▶ _WHAT YOU NEED TO DO_
Your answer should contain only the lines from the top of the data below down through the one with "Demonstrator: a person", transcribed exactly and without pictures; please include nothing more.

▶ _DATASET EXCERPT_
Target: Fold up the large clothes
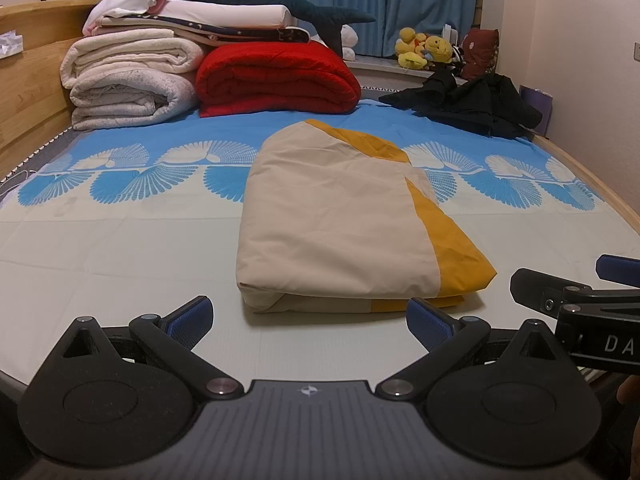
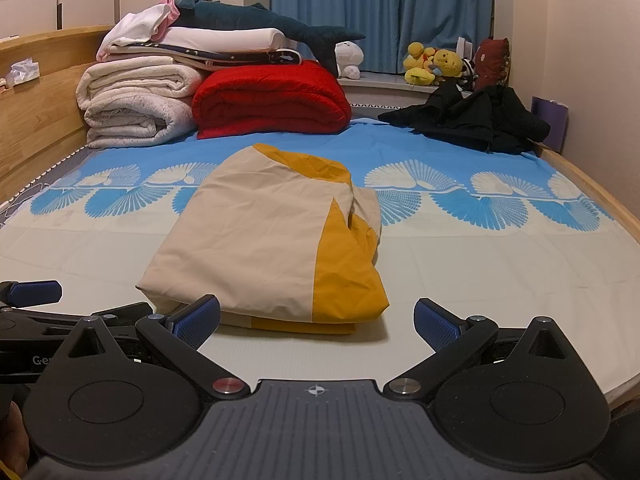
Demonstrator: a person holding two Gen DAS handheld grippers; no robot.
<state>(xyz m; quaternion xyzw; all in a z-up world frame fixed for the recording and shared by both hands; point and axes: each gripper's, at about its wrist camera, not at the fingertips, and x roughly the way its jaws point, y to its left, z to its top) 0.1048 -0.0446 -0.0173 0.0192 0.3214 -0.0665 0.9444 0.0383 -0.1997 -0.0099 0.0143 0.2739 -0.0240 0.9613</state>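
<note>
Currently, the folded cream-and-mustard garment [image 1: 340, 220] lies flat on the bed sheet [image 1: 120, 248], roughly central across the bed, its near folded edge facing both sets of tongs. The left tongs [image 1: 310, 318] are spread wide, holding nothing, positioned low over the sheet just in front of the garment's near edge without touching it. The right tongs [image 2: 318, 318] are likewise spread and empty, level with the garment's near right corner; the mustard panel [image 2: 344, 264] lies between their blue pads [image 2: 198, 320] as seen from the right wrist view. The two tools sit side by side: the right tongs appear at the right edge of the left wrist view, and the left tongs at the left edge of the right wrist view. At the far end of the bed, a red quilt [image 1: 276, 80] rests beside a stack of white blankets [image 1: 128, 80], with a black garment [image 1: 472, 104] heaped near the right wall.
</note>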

▶ _WRITTEN REPLY_
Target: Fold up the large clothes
Demonstrator: a person holding two Gen DAS handheld grippers; no robot.

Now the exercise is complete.